When the alloy reaches the maximum temperature, you carefully place a portion of the alloy in the mold, while holding the mold on top of the oven. You still wait a few seconds for the bullet to harden, then you can drop them on the aluminum foil tray or, when you get better at casting, you can drop them into a bucket of cold water.
Now, if this is the method you choose, it will give you more difficult bullets. But, make sure this bucket is at least 5 feet away from the furnace that has molten lead because even if a drop of water gets into the lead, it can cause a steam explosion. This method is seen here.
Sizing, gas control and lubrication.
If you want to do high-speed charges and you’re not covering them, then you’ll want to put gas checks, fine rounds of copper, into the bullets. This helps prevent them from becoming deformed, helps the accuracy of the round, cut gas and helps reduce lead buildup in the barrel. Some bullet molds are designed for gas controls and others are not.
Make sure you know what you need. The most common use of gas checks is found in .44 Magnum, .375 Magnum and 10 mm automatic. They are also popular in obsolete military rifles. Therefore, it is important to be familiar with the ammunition that your weapon or rifle needs.
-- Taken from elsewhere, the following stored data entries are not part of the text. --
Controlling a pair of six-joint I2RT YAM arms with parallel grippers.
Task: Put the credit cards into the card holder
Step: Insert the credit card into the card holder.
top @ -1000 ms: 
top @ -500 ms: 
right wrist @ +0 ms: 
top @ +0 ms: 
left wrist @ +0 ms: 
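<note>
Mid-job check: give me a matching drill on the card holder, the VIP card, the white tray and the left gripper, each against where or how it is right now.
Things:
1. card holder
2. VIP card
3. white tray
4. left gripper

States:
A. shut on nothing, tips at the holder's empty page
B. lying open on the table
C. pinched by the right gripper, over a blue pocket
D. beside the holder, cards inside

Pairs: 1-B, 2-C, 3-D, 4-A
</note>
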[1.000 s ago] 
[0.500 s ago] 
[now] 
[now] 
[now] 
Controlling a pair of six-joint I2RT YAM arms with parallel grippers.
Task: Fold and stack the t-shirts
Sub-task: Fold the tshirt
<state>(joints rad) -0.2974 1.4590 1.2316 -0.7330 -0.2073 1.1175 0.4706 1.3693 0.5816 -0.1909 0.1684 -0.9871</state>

For the sizing and lubrication process, the best option would be to use a Layman RCBS size lubricator. It will cost around $ 250 to brand new, but it is worth it if you can not find a good second hand. This device will size the bullet to the size it needs, apply the gas check and lubricate the slots all at once. It saves time and energy. You can get a variety of dies that you can get depending on the caliber of the rounds you need and these dies come with liquid lubricant for bales that is easy to apply.
If your bullets do not need gas controls, then you can lubricate them, which is faster but not as clean. The fall lubricant is produced when the bullets are placed in a plastic container and the lubricant heated and the bullets are turned so that they are a uniform layer on them. From there, simply place them overnight, on a waxed paper, to dry.
Below is one of the best videos showing the sizing and lubrication process using the Lee recharging kit and the RCBS lubricant, as well as showing the process of coating bullets that require a cover and a load.
Therefore, whether you are new to the field of weapons, look for a new way to make bullets, or if you are an experienced user, launching your own bullets can be rewarding and can allow you to create your own bullet design. By making sure you are safe and have clean equipment, and be careful with the molten liquid, the bullets will come out well, strong and ready for action.
Making your own ingots can also help in the process, since you would have control over the tin and antimony content of the molten alloy. There is a lot of space for creativity when it comes to making your own bullets. Make sure you are familiar with your weapon of choice, and with the ammunition you need, as well as with all the components involved in making your own rounds.